### Requirement
Go through the material and copy every line in which "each" appears.

### The data
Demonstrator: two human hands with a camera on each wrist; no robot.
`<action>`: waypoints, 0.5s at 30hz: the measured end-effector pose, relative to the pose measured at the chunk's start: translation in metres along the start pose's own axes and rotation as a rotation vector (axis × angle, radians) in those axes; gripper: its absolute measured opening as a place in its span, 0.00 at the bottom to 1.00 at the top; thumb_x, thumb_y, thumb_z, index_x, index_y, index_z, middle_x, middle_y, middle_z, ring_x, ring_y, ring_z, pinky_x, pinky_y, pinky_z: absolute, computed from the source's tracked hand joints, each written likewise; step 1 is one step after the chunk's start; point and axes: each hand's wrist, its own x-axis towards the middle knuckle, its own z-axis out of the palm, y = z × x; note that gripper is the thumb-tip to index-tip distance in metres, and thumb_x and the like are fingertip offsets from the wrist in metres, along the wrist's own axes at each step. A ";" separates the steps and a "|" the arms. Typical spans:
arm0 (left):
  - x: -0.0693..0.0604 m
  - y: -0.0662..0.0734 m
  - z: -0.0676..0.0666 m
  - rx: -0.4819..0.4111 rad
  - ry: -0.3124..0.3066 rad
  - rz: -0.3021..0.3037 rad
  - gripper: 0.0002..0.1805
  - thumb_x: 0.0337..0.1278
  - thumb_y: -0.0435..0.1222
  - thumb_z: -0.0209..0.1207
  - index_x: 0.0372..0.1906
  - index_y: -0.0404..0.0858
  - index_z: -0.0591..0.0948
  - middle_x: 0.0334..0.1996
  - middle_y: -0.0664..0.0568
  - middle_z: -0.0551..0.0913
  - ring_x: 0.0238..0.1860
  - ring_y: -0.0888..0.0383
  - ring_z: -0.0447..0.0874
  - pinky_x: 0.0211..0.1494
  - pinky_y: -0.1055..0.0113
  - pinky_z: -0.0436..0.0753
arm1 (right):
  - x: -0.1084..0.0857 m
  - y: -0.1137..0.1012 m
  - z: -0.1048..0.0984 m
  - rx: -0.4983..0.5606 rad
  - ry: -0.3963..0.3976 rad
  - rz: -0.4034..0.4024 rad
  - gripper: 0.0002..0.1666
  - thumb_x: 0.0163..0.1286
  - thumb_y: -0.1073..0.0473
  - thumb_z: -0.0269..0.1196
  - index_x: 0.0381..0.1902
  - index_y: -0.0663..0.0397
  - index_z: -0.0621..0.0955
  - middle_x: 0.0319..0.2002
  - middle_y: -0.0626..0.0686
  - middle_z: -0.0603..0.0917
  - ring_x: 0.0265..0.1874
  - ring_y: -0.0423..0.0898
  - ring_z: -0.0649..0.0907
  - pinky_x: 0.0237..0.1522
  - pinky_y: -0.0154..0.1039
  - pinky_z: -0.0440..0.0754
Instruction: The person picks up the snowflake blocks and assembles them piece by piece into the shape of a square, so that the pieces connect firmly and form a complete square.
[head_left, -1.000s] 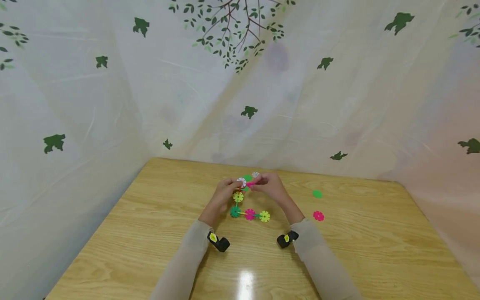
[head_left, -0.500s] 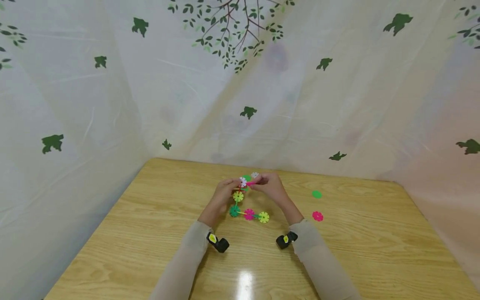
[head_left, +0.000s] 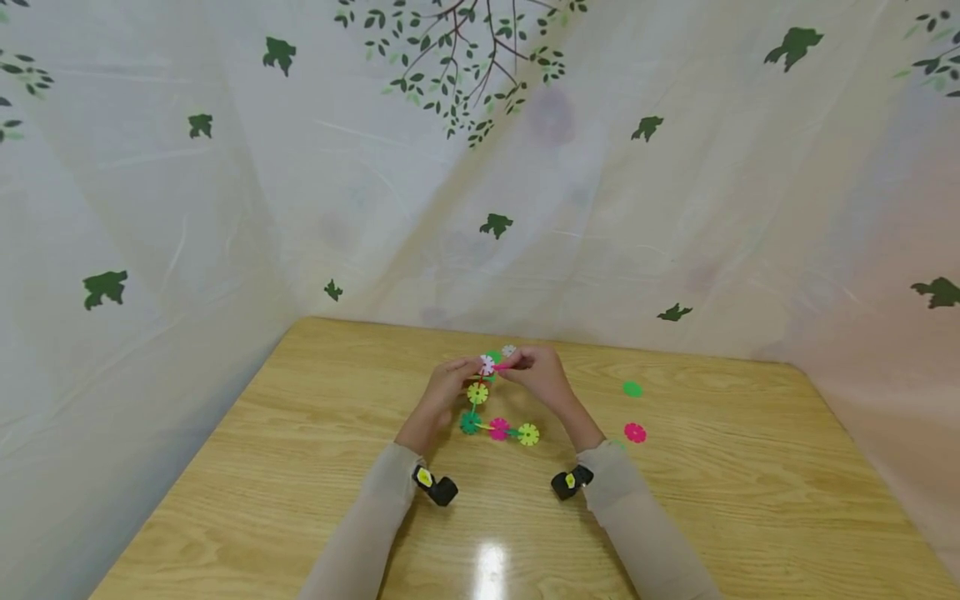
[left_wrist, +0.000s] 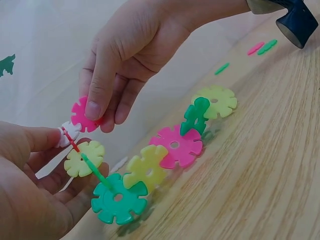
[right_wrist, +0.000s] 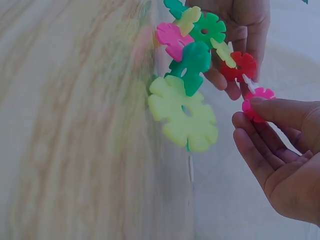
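Note:
My left hand (head_left: pixel 447 385) pinches a white flower-shaped disc (left_wrist: pixel 70 134) at the upper end of a chain of slotted plastic discs. My right hand (head_left: pixel 538 375) pinches a pink flower disc (left_wrist: pixel 83 115) between thumb and fingers. The pink disc's edge meets the white disc; how deep their slots engage is hard to tell. Below the white disc, the chain runs through a red disc (right_wrist: pixel 243 67) and a yellow disc (head_left: pixel 477 393) to a dark green disc (head_left: pixel 471 422). There it turns right, through another pink disc (head_left: pixel 499 429), to a yellow-green end disc (head_left: pixel 528 434).
Loose discs lie on the wooden table (head_left: pixel 315 500): a green disc (head_left: pixel 633 389) and a pink disc (head_left: pixel 635 432) right of my right arm, and a white disc (head_left: pixel 508 351) behind the hands. A patterned cloth (head_left: pixel 420 267) hangs at the table's back edge.
The white disc in my left hand has shifted slightly right, closer to the pink disc. My right hand has barely moved and keeps its pinch. A green edge now shows by the right sleeve.

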 end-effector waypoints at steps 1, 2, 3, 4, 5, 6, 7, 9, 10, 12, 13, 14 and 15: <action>0.000 0.000 0.000 0.002 0.006 0.002 0.18 0.73 0.41 0.58 0.57 0.34 0.84 0.38 0.53 0.87 0.36 0.60 0.84 0.35 0.69 0.82 | 0.000 0.000 0.000 0.001 -0.004 -0.005 0.04 0.62 0.72 0.71 0.33 0.71 0.86 0.35 0.64 0.89 0.32 0.43 0.88 0.36 0.31 0.86; 0.001 0.000 0.000 0.003 0.013 0.002 0.17 0.73 0.40 0.59 0.56 0.34 0.85 0.38 0.53 0.87 0.36 0.60 0.84 0.35 0.69 0.83 | 0.000 0.000 -0.001 0.004 -0.007 -0.008 0.03 0.62 0.72 0.71 0.32 0.71 0.86 0.35 0.64 0.89 0.31 0.43 0.88 0.36 0.31 0.86; 0.001 0.000 0.000 0.002 0.020 0.003 0.17 0.72 0.40 0.59 0.56 0.34 0.85 0.38 0.54 0.87 0.37 0.60 0.84 0.36 0.69 0.83 | 0.000 -0.001 -0.001 0.007 -0.011 -0.015 0.03 0.62 0.72 0.71 0.32 0.71 0.86 0.34 0.64 0.89 0.31 0.42 0.88 0.36 0.32 0.87; 0.001 -0.001 -0.001 0.001 0.025 0.003 0.17 0.71 0.40 0.60 0.56 0.34 0.85 0.38 0.54 0.88 0.37 0.60 0.84 0.37 0.69 0.83 | -0.001 -0.001 -0.001 0.012 -0.014 -0.017 0.03 0.61 0.72 0.71 0.31 0.70 0.86 0.34 0.64 0.89 0.31 0.42 0.88 0.36 0.32 0.87; 0.001 -0.001 -0.001 -0.005 0.030 0.004 0.17 0.71 0.40 0.60 0.55 0.33 0.85 0.37 0.55 0.88 0.37 0.59 0.85 0.37 0.69 0.83 | -0.001 -0.001 -0.002 0.015 -0.016 -0.020 0.03 0.61 0.72 0.72 0.30 0.70 0.86 0.34 0.64 0.89 0.31 0.41 0.88 0.36 0.32 0.87; 0.002 -0.001 0.000 -0.017 0.032 0.003 0.17 0.70 0.40 0.61 0.54 0.33 0.86 0.37 0.55 0.88 0.37 0.59 0.85 0.37 0.69 0.83 | -0.001 -0.001 -0.002 0.013 -0.016 -0.022 0.03 0.61 0.72 0.72 0.30 0.69 0.86 0.34 0.64 0.89 0.31 0.41 0.88 0.35 0.31 0.86; 0.002 -0.001 0.000 -0.021 0.033 0.004 0.17 0.70 0.40 0.61 0.54 0.32 0.86 0.36 0.55 0.88 0.37 0.59 0.85 0.37 0.68 0.83 | -0.001 -0.001 -0.002 0.009 -0.016 -0.023 0.03 0.61 0.72 0.72 0.29 0.68 0.87 0.33 0.63 0.89 0.30 0.41 0.88 0.35 0.31 0.86; 0.002 -0.001 0.001 -0.047 0.031 -0.002 0.17 0.69 0.40 0.62 0.53 0.32 0.86 0.34 0.55 0.88 0.37 0.59 0.84 0.35 0.68 0.83 | -0.001 -0.001 -0.003 0.002 -0.012 -0.027 0.02 0.60 0.72 0.72 0.29 0.66 0.88 0.33 0.63 0.89 0.31 0.42 0.88 0.34 0.30 0.86; 0.002 -0.002 0.002 -0.056 0.027 0.001 0.18 0.68 0.40 0.62 0.53 0.31 0.86 0.34 0.54 0.89 0.36 0.59 0.85 0.34 0.69 0.82 | -0.001 0.000 -0.003 -0.004 -0.009 -0.030 0.02 0.60 0.71 0.72 0.29 0.65 0.88 0.33 0.63 0.90 0.31 0.42 0.88 0.34 0.30 0.85; 0.002 -0.003 0.003 -0.077 0.023 0.004 0.18 0.68 0.40 0.63 0.53 0.31 0.86 0.32 0.54 0.89 0.35 0.59 0.84 0.32 0.69 0.81 | 0.000 0.000 -0.003 -0.013 -0.003 -0.043 0.02 0.61 0.71 0.72 0.29 0.64 0.88 0.33 0.63 0.90 0.32 0.45 0.89 0.34 0.29 0.85; 0.002 -0.003 0.004 -0.086 0.020 0.008 0.18 0.68 0.41 0.63 0.54 0.31 0.85 0.32 0.53 0.89 0.34 0.59 0.84 0.32 0.70 0.81 | 0.000 0.000 -0.003 -0.014 -0.001 -0.052 0.02 0.61 0.71 0.72 0.28 0.64 0.88 0.33 0.64 0.90 0.32 0.46 0.89 0.34 0.29 0.85; 0.002 -0.004 0.004 -0.095 0.018 0.012 0.18 0.68 0.40 0.63 0.54 0.31 0.85 0.31 0.53 0.89 0.34 0.59 0.84 0.31 0.70 0.81 | 0.000 0.000 -0.003 -0.012 0.001 -0.061 0.02 0.61 0.71 0.72 0.28 0.65 0.88 0.33 0.64 0.90 0.32 0.48 0.89 0.34 0.29 0.85; 0.002 -0.004 0.004 -0.105 0.016 0.018 0.18 0.69 0.40 0.62 0.54 0.31 0.85 0.31 0.52 0.89 0.34 0.59 0.84 0.30 0.71 0.81 | 0.000 0.000 -0.003 -0.013 0.003 -0.071 0.03 0.61 0.71 0.72 0.28 0.65 0.88 0.33 0.64 0.90 0.32 0.49 0.89 0.34 0.29 0.85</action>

### Expected answer
Demonstrator: two human hands with a camera on each wrist; no robot.
`<action>`: waypoints, 0.5s at 30hz: the measured end-effector pose, relative to the pose measured at the chunk's start: translation in metres along the start pose's own axes and rotation as a rotation vector (axis × angle, radians) in those axes; gripper: its absolute measured opening as a place in its span, 0.00 at the bottom to 1.00 at the top; thumb_x, thumb_y, thumb_z, index_x, index_y, index_z, middle_x, middle_y, middle_z, ring_x, ring_y, ring_z, pinky_x, pinky_y, pinky_z: absolute, computed from the source's tracked hand joints, each written likewise; step 1 is one step after the chunk's start; point and axes: each hand's wrist, its own x-axis towards the middle knuckle, its own z-axis out of the palm, y = z × x; note that gripper is the thumb-tip to index-tip distance in metres, and thumb_x and the like are fingertip offsets from the wrist in metres, along the wrist's own axes at each step. A ";" separates the steps and a "|" the arms. Typical spans:

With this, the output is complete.